What you are asked to do - Line by line, repeat the material below exactly and leave the images out.
======
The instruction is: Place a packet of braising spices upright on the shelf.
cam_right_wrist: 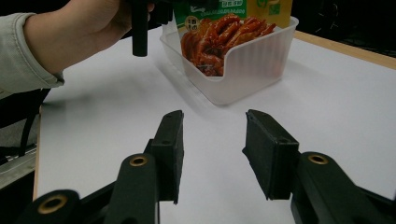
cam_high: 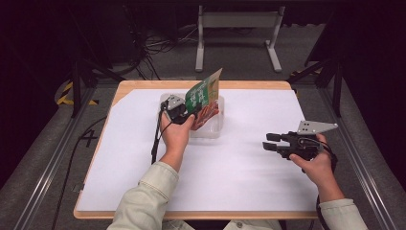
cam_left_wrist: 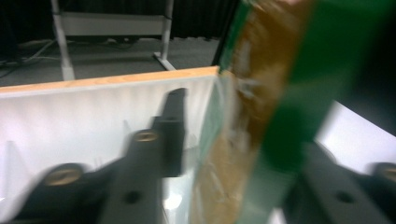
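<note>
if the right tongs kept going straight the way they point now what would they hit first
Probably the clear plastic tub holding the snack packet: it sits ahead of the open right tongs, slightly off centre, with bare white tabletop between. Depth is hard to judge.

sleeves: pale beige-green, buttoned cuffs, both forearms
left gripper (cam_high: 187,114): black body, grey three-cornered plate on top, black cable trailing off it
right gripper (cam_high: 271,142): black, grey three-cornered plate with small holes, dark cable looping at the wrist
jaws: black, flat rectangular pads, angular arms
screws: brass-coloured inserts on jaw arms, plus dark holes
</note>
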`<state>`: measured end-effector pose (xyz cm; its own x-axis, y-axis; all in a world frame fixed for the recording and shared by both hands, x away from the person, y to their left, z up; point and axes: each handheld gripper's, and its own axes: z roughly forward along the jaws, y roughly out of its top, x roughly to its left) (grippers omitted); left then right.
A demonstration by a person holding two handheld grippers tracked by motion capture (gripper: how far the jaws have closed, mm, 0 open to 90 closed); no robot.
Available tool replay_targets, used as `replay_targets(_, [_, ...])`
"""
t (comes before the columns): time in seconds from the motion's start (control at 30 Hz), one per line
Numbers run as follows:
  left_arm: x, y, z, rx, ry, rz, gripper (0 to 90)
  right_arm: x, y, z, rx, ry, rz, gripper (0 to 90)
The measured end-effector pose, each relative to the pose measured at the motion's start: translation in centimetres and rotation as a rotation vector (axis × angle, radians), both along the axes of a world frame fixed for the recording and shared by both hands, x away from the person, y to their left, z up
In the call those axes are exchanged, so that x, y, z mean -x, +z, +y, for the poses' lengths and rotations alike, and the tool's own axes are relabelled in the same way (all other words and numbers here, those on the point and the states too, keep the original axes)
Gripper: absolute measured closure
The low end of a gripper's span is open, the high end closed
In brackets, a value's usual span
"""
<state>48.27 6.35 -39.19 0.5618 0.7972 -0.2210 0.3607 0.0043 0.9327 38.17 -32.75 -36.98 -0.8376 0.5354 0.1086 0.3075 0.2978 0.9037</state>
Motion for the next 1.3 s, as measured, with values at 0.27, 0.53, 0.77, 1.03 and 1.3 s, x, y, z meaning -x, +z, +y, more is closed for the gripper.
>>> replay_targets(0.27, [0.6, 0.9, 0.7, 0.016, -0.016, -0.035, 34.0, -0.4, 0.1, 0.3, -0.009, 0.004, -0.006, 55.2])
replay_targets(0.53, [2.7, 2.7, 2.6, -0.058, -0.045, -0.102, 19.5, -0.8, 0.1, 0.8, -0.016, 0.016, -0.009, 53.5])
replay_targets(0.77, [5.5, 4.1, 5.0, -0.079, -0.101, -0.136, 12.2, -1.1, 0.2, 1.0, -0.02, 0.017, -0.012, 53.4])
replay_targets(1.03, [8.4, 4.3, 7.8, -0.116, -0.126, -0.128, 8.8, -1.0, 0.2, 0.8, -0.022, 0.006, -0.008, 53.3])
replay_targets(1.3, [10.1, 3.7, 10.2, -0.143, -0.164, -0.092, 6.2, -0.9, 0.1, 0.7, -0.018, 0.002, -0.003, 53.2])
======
Task solution -
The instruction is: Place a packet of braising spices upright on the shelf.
cam_right_wrist: 
cam_high: 
cam_left_wrist: 
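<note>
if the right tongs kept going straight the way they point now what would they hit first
Probably the clear plastic tub holding the snack packet: it sits ahead of the open right tongs, slightly off centre, with bare white tabletop between. Depth is hard to judge.

sleeves: pale beige-green, buttoned cuffs, both forearms
left gripper (cam_high: 187,114): black body, grey three-cornered plate on top, black cable trailing off it
right gripper (cam_high: 271,142): black, grey three-cornered plate with small holes, dark cable looping at the wrist
jaws: black, flat rectangular pads, angular arms
screws: brass-coloured inserts on jaw arms, plus dark holes
</note>
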`<state>`: measured end-effector pose (xyz cm; its own x-axis, y-axis; all in a world frame fixed for the recording and shared by both hands, x away from the person, y to their left, z up; point and axes: each handheld gripper's, and its own axes: z roughly forward along the jaws, y roughly out of its top, x roughly to its left) (grippers omitted); left then right.
A demonstration by a person holding two handheld grippers tracked by motion capture (gripper: how far the jaws have closed, mm, 0 open to 90 closed); no robot.
Available tool replay_targets, used as `replay_targets(_, [_, ...])`
"""
t (comes before the columns): time in seconds from the motion's start (control at 30 Hz), one per line
Numbers run as follows:
  left_arm: x, y, z, rx, ry, rz, gripper (0 to 90)
  right_arm: x, y, z, rx, ry, rz, gripper (0 to 90)
The measured end-effector pose, each relative to the pose measured at the motion's start: translation in centimetres and rotation as a rotation vector (axis × angle, radians), both along the axes of a world frame fixed for the recording and shared by both hands, x away from the person, y to their left, z up
In the call those axes are exchanged, so that x, y, z mean -x, +z, +y, for the poses' lengths and rotations alike, and the tool's own axes are relabelled in the same way (all other words and numbers here, those on the point and the states too, keep the original axes)
Gripper: absolute measured closure
The low end of a gripper's span is open, the high end closed
In brackets, a value's usual span
"""
<state>48.27 6.35 -39.19 0.5618 0.7972 -0.2210 0.3607 0.0043 0.9327 38.17 -32.75 -36.98 -0.8376 0.5354 0.1086 0.3075 0.2978 0.9037</state>
Motion for the next 1.3 s, as measured, with values at 0.27, 0.53, 0.77, 1.03 and 1.3 s, x, y, z meaning -x, +z, +y, more is closed for the gripper.
>>> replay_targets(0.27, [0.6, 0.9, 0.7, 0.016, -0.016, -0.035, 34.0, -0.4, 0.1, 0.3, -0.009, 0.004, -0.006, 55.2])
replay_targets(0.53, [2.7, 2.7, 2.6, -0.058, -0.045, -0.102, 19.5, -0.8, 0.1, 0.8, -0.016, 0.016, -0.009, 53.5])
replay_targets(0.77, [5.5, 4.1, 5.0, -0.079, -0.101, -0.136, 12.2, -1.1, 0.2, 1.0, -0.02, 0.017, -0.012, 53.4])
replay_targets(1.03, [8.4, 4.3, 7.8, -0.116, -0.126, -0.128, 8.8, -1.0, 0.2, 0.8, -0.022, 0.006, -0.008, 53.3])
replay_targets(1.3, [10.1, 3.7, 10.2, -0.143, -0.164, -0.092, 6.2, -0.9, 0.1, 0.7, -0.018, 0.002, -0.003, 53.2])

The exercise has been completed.